__TASK ITEM__.
Give back exactly the lines of the material below that start at the line containing "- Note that" and end at the line containing "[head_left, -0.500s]", and no others.

__SOURCE DATA__.
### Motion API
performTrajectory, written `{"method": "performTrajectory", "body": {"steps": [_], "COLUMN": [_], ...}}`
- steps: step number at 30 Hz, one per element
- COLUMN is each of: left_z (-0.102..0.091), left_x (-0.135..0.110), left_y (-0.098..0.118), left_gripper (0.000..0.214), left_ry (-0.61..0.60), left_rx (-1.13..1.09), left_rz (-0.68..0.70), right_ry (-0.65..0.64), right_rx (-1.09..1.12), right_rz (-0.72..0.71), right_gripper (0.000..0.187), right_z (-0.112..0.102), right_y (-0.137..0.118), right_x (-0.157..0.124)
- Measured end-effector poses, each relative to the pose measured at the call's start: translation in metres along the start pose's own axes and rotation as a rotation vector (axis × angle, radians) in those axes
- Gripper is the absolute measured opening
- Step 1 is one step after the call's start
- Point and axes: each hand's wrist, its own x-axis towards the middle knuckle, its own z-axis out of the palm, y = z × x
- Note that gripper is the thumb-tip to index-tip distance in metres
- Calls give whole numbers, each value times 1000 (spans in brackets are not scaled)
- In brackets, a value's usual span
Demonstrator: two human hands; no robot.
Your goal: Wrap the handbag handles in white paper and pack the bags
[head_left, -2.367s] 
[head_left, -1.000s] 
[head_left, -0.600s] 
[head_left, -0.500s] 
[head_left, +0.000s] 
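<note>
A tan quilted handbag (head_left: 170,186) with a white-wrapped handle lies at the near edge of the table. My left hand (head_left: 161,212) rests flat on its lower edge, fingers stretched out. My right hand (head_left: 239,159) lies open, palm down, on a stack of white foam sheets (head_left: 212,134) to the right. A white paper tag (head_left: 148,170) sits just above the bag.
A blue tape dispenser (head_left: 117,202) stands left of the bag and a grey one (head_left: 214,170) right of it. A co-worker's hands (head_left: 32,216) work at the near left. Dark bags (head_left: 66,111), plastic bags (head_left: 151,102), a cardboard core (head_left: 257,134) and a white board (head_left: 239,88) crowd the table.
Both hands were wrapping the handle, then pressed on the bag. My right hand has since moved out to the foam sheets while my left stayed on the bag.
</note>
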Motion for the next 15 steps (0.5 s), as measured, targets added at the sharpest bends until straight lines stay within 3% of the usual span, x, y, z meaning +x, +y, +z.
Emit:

__SOLUTION FOR THIS PROBLEM__.
- Note that gripper is the thumb-tip to index-tip distance in metres
- Calls give whole numbers, each value times 1000 (spans in brackets are not scaled)
- In brackets, a value's usual span
Demonstrator: two human hands; no robot.
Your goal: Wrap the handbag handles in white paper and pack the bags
[head_left, -2.367s] 
[head_left, -1.000s] 
[head_left, -0.600s] 
[head_left, -0.500s] 

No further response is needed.